Tout lui est dû. Surtout, François Fillon n'a pas toujours eu cette image de sérieux qui, aujourd'hui, lui colle à la peau. Au contraire. Il a obtenu son bac sans mention, s'est rendu à l'université du Maine en dilettante, et a toujours pu compter sur d'autres pour lui ouvrir toutes les portes. Dans une enquête qui lui est consacré, trois journalistes du magazine Society reviennent sur ses débuts de carrière, extraordinairement faciles. François Fillon rêve d'être journaliste ? Son parrain, Joël Le Theule, député de la Sarthe, lui obtient un stage de trois mois à l'agence AFP de Madrid alors qu'il n'a que 18 ans. En 1975, lorsque la fonction d'assistant parlementaire est créée, Joël Le Theule "propose naturellement le poste à son 'Fefe', qui accepte".
" Il ne supporte pas d'être deuxième. Tout le monde garde le souvenir de sa collaboration avec Sarkozy mais c'est l'exception, pas la règle. "
"Quand il se tempérera, on pourra en faire quelque chose". François Fillon est habitué à ce que tout lui soit dû. Lorsque Joël Le Theule lui organise un rendez-vous avec Hélène Izambert, maire de Crannes-en-Champagne, pour qu'elle lui apprenne les rudiments de la politique, il se pointe avec trois heures de retard "comme si de rien n'était", raconte l'ancienne édile dans Society. Celle qui va devenir son mentor pendant près d'un an le traite de "petit con". Et lui apprend à se calmer. "Quand il se tempérera, on pourra bien en faire quelque chose", lui répète à l'époque Joël Le Theule.

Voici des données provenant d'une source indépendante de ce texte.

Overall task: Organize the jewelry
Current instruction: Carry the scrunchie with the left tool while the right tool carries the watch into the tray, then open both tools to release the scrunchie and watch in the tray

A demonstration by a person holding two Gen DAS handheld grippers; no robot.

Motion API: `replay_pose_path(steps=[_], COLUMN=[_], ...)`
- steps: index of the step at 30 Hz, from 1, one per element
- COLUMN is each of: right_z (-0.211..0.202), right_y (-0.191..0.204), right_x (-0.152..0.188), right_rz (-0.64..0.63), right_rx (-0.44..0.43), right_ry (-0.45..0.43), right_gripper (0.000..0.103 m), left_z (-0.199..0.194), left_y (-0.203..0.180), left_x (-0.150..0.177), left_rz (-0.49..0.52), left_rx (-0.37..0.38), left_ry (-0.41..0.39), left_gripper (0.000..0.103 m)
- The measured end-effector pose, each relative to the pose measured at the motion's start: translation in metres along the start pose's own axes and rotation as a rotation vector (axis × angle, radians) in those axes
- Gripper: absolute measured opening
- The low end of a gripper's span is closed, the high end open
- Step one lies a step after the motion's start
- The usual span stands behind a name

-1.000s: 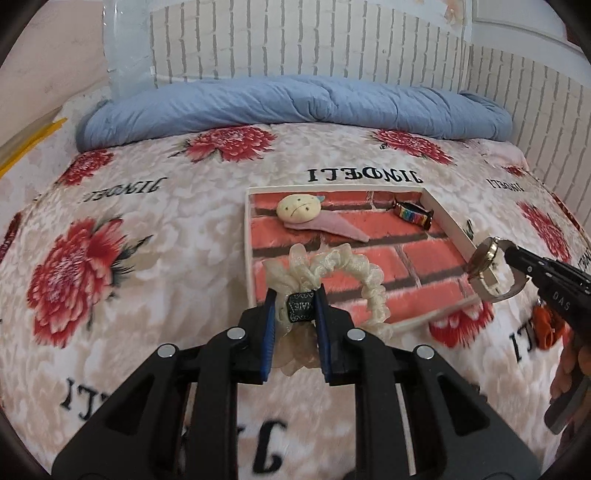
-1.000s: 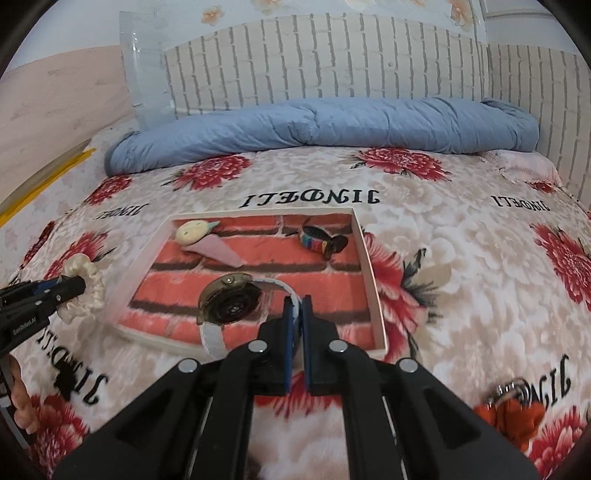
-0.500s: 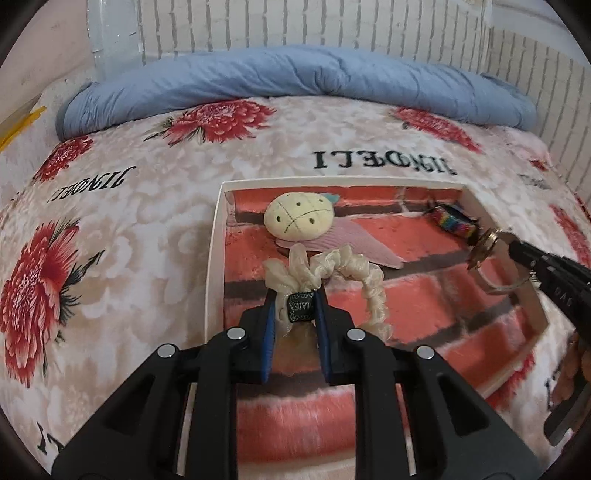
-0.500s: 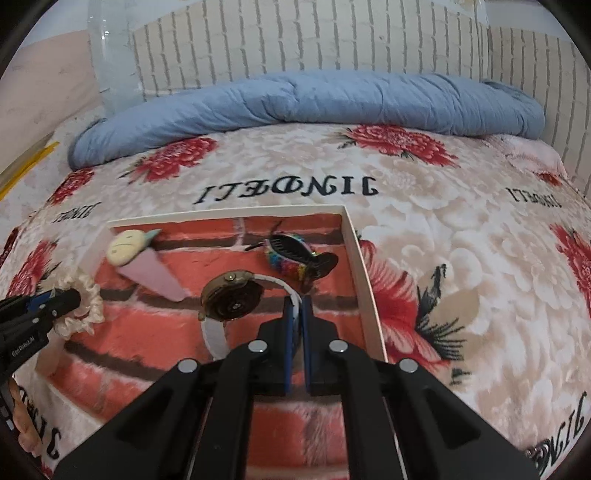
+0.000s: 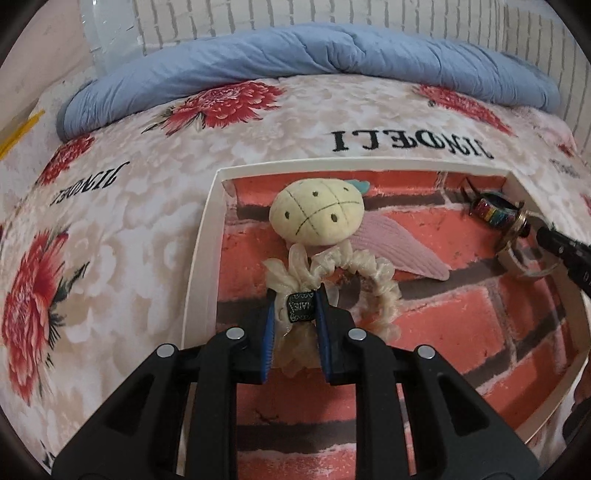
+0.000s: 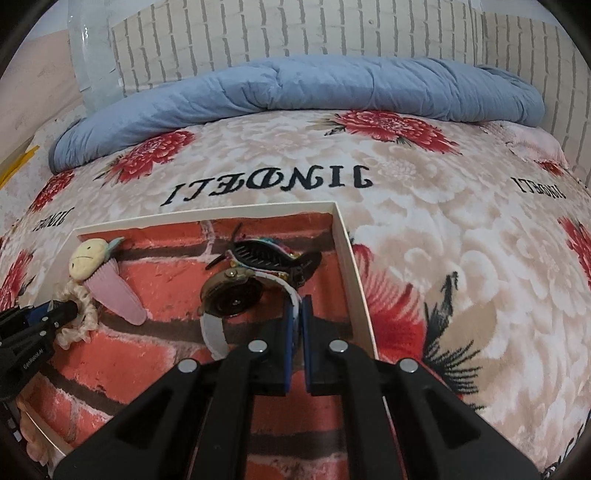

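Left gripper point(image 5: 294, 308), blue-padded fingers point(image 5: 269, 328) clenched on the black label of a cream scrunchie point(image 5: 373, 284), scrunchie hanging over the left part of the tray point(image 5: 201, 251). Just beyond the scrunchie, touching or nearly touching its frill, a pale yellow plush hair clip point(image 5: 317, 214) with a pink ribbed blade, flat on the tray's red brick-print floor.

Right gripper point(image 6: 296, 306), fingers point(image 6: 289, 332) pressed tight together on the white strap of a wristwatch point(image 6: 232, 297), dark round face turned toward the camera, watch low over the right half of the tray point(image 6: 354, 273). Directly behind the watch, a multicoloured claw clip point(image 6: 266, 254) with black teeth in the tray's far right corner, near the white rim; contact between watch and clip impossible to tell. At the far left of the right wrist view, the left gripper point(image 6: 72, 312) with the scrunchie point(image 6: 79, 321) beside the plush clip point(image 6: 88, 258).

Tray on a bedspread point(image 6: 443, 229) with beige flowers, red blooms and black lettering. Rolled blue quilt point(image 6: 295, 88) along the far edge, against a white brick-pattern wall point(image 6: 295, 33).
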State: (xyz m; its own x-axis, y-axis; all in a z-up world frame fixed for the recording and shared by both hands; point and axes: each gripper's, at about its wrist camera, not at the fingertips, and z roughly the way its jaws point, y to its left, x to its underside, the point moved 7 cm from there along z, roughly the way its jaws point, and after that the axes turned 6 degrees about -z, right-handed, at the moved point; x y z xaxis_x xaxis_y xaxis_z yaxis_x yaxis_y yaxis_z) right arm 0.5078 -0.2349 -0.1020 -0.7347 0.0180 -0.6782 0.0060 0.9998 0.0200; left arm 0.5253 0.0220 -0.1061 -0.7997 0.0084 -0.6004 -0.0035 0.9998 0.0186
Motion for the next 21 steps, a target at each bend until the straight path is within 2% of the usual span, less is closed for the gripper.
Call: replay_pose_path(steps=[17,19,21], right_z=[0.0072,0.0072,0.0052], right_y=[0.0038,0.0034,0.0027], right_x=[0.0082,0.0079,0.0084], right_rz=[-0.029,-0.033,-0.034], right_rx=[0.01,0.009,0.006], right_ry=[0.023,0.023,0.03], right_gripper=[0.005,0.006,0.008], left_z=[0.0024,0.002,-0.0016], left_y=[0.0013,0.001,0.0023], left_x=[-0.0001,0.0002,0.0003], left_rz=[0.0,0.002,-0.001], left_rx=[-0.02,-0.019,-0.024], left_ry=[0.009,0.008,-0.004], left_gripper=[0.024,0.029,0.039])
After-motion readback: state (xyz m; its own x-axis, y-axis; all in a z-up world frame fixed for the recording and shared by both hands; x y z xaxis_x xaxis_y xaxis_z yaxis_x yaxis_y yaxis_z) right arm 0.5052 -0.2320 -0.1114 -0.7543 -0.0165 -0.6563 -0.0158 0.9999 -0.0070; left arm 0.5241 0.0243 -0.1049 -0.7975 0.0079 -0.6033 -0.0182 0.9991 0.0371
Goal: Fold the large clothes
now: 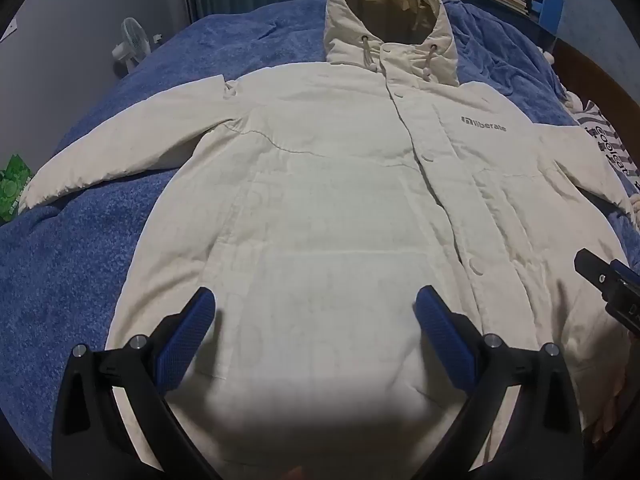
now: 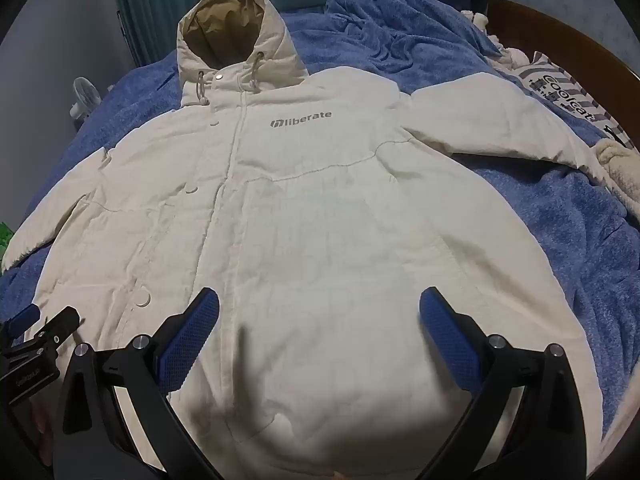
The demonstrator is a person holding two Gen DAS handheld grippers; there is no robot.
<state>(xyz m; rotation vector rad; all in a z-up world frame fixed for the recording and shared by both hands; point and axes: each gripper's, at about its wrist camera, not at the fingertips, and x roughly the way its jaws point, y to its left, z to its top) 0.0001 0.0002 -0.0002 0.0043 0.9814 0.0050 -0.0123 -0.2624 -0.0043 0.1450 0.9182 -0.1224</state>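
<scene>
I am holding both the left hand-held gripper (image 1: 315, 304) and the right hand-held gripper (image 2: 319, 306) spread, empty, over the puffy cream hooded jacket (image 1: 340, 200); it looks soft, bulky and light, so I am judging a sleeve cuff (image 1: 36, 196) best to pinch.

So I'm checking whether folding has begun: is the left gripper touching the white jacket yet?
Cannot tell. In the left wrist view the left gripper is open over the jacket with nothing pinched, but no clear gap or contact shows.

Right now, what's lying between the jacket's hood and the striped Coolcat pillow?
Only rumpled blue blanket lies between the hood and the striped pillow; the right wrist view shows that stretch best.
</scene>
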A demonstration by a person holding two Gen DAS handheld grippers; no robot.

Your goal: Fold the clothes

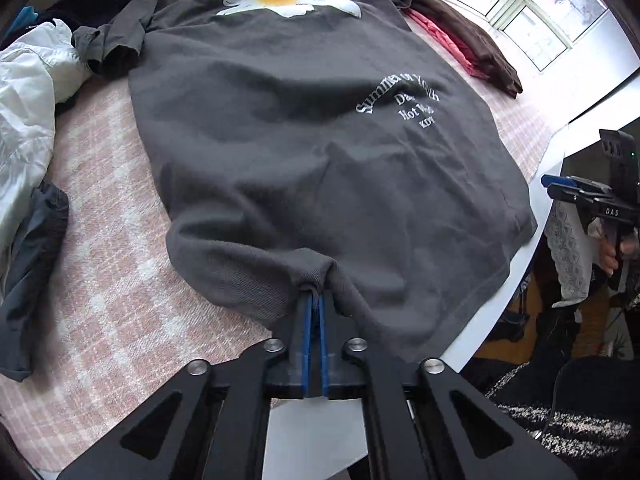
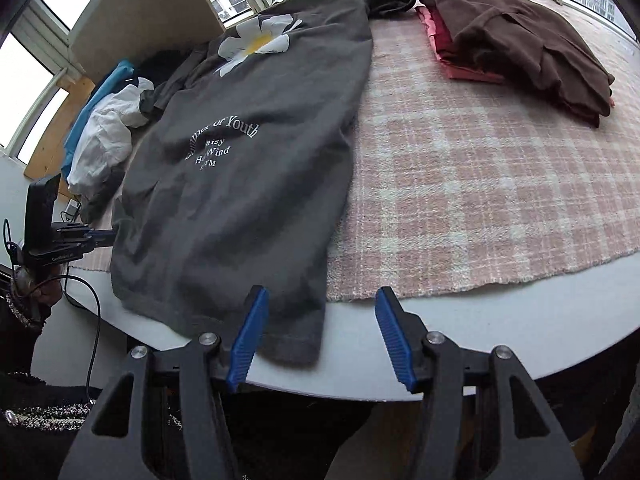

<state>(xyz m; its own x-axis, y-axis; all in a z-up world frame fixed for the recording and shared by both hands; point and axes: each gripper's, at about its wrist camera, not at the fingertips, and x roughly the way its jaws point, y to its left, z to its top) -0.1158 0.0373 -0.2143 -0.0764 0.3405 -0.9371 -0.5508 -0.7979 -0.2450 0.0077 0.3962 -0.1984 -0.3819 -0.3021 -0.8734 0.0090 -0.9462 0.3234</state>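
Observation:
A dark grey T-shirt with a daisy print and white lettering lies spread on the pink plaid cloth. My left gripper is shut on a bunched bit of the shirt's near edge. In the right wrist view the same shirt reaches over the table's white rim. My right gripper stands open just above the shirt's near corner; its blue pads do not press the cloth. The left gripper shows at the shirt's left edge, and the right gripper shows off the table's right side.
A folded brown garment lies on a red one at the far right of the cloth. A white garment and a dark grey one are heaped at the left. A black cable hangs below the table edge. Windows run behind.

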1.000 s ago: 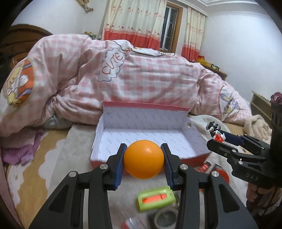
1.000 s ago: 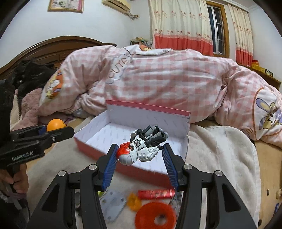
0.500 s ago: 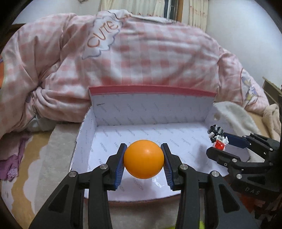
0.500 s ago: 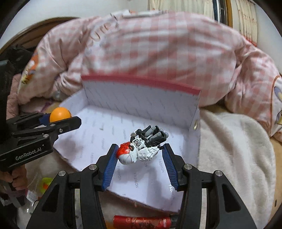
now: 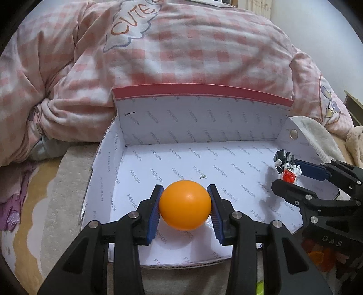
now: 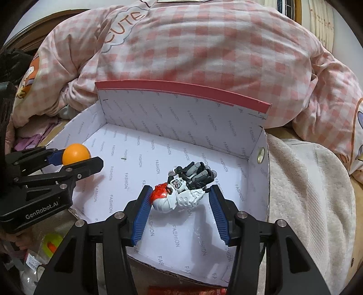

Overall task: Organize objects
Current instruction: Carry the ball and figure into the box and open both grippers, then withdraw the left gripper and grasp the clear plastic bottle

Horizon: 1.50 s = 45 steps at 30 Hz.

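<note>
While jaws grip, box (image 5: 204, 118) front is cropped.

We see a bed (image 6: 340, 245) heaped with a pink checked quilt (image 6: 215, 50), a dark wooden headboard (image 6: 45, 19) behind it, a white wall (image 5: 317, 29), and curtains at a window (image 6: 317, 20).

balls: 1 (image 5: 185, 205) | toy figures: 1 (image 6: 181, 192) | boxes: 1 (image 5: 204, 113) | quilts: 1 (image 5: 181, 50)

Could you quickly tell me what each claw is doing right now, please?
Left claw: closed on the orange ball, over the open box.
Right claw: closed on the toy robot figure, over the same box.
</note>
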Tool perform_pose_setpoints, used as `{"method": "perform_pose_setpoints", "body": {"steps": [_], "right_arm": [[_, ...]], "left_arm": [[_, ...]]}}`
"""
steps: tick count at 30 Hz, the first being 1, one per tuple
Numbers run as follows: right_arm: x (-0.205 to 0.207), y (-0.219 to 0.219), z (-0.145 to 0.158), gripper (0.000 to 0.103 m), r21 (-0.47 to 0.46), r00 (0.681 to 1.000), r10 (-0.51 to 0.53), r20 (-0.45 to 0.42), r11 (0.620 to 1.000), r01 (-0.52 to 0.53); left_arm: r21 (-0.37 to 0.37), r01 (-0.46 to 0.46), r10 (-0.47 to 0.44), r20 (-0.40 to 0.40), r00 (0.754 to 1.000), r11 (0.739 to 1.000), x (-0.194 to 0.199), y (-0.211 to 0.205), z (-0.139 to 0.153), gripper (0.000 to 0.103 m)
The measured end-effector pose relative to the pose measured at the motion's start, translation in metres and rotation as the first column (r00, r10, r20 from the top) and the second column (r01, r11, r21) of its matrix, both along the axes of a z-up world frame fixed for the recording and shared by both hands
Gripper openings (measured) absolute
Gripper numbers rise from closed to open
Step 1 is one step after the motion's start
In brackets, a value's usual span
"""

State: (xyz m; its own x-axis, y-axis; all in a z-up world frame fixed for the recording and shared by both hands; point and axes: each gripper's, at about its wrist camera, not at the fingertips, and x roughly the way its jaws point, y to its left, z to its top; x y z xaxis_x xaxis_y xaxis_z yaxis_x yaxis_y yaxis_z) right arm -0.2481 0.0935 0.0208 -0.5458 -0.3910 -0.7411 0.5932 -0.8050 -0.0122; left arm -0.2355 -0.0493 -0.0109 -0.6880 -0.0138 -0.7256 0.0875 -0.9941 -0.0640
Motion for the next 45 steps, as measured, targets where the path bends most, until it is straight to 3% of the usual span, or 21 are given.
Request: {"method": "perform_pose_setpoints", "body": {"steps": [8,10,12,15,18,20,22,25,34,41,45], "right_arm": [[0.001,0.001,0.000,0.052,-0.002,1.000,0.000,0.001,1.000,0.000],[0.001,0.001,0.000,0.052,-0.002,1.000,0.000,0.002,1.000,0.000],[0.001,0.001,0.000,0.052,-0.002,1.000,0.000,0.001,1.000,0.000],[0.001,0.001,0.000,0.052,-0.002,1.000,0.000,0.002,1.000,0.000],[0.001,0.000,0.000,0.052,-0.001,1.000,0.001,0.002,1.000,-0.001],[0.001,0.001,0.000,0.053,-0.006,1.000,0.004,0.000,1.000,-0.004],[0.003,0.002,0.001,0.066,-0.035,1.000,0.029,0.000,0.999,-0.029],[0.010,0.004,0.006,0.077,-0.049,0.998,0.047,-0.037,0.998,-0.049],[0.020,0.001,0.011,0.077,-0.028,0.993,0.064,-0.102,0.997,-0.067],[0.023,0.015,0.025,0.077,-0.131,0.995,0.057,-0.085,0.989,-0.068],[0.034,0.026,0.036,0.077,-0.148,0.990,0.058,-0.131,0.986,-0.078]], "left_arm": [[-0.011,0.003,-0.003,-0.005,1.000,1.000,-0.001,0.003,0.000,0.039],[-0.018,-0.003,0.003,-0.003,1.000,1.000,-0.002,0.003,0.000,0.044],[-0.006,-0.001,0.001,-0.005,1.000,1.000,-0.002,0.001,0.001,0.058],[0.008,0.016,-0.015,-0.009,1.000,1.000,-0.001,0.001,0.001,0.064],[-0.030,0.024,-0.025,-0.024,0.999,0.999,0.001,0.008,0.003,0.074],[-0.038,0.034,-0.035,-0.031,0.999,0.999,0.002,0.011,0.005,0.075],[-0.040,0.043,-0.044,-0.029,0.999,0.998,0.002,0.013,0.006,0.076],[-0.031,0.038,-0.039,-0.028,0.999,0.999,0.003,0.010,0.005,0.076],[-0.013,0.041,-0.042,-0.050,0.998,0.999,0.008,0.006,0.012,0.076],[-0.003,0.049,-0.049,-0.092,0.995,0.999,0.023,0.003,0.030,0.076],[0.032,0.053,-0.049,-0.103,0.993,0.998,0.034,-0.002,0.037,0.076]]}}
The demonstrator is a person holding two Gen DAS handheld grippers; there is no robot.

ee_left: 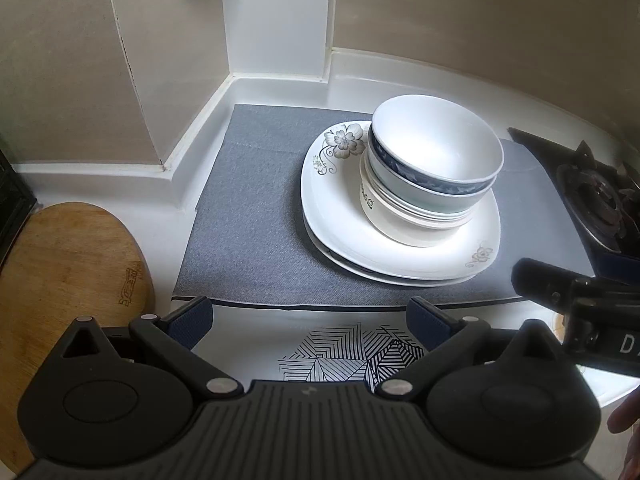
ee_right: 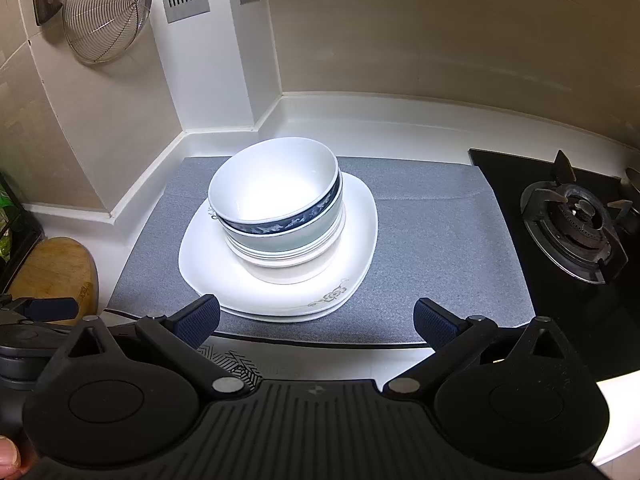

Chef de bande. Alors oui, François Fillon, bon élève, a fini par s'enticher de la politique et se tempérer. Mais n'en a jamais perdu pour autant son tempérament de chef de bande. Celui qui, selon Christine Kelly, "se débrouillait toujours pour être en tête" au temps où il faisait de l'alpinisme, n'aimait rien tant que "diriger le groupe" et jouer les premiers de cordée, a gardé la même trempe pour sa carrière politique. "Tout le monde garde le souvenir de sa collaboration avec Sarkozy mais c'est l'exception, pas la règle", prévient son ami Bernard Larvol, ancien journaliste, dans Society. "Il ne supporte pas d'être deuxième."
Maintien impossible, retrait improbable. Enfin, cette primaire gagnée haut la main et cette dynamique enclenchée à l'automne lui promettaient une première place à la présidentielle. Enfin, il n'allait plus être le "collaborateur" d'un autre. Difficile dans ces conditions pour François Fillon de lâcher prise. D'autant plus que le contexte politique ne facilite pas un retrait : aucun plan B ne fait l'unanimité à droite et il est bien tard pour lancer la campagne de quelqu'un d'autre. "Si tu avais dû te retirer, cela aurait dû être il y a un mois. Maintenant, tu dois rester. Sinon la droite explose", a dit Laurent Wauquiez, vice-président des Républicains, au candidat. Au vu du nombre de défections au sein de son camp, il semblerait qu'elle explose déjà.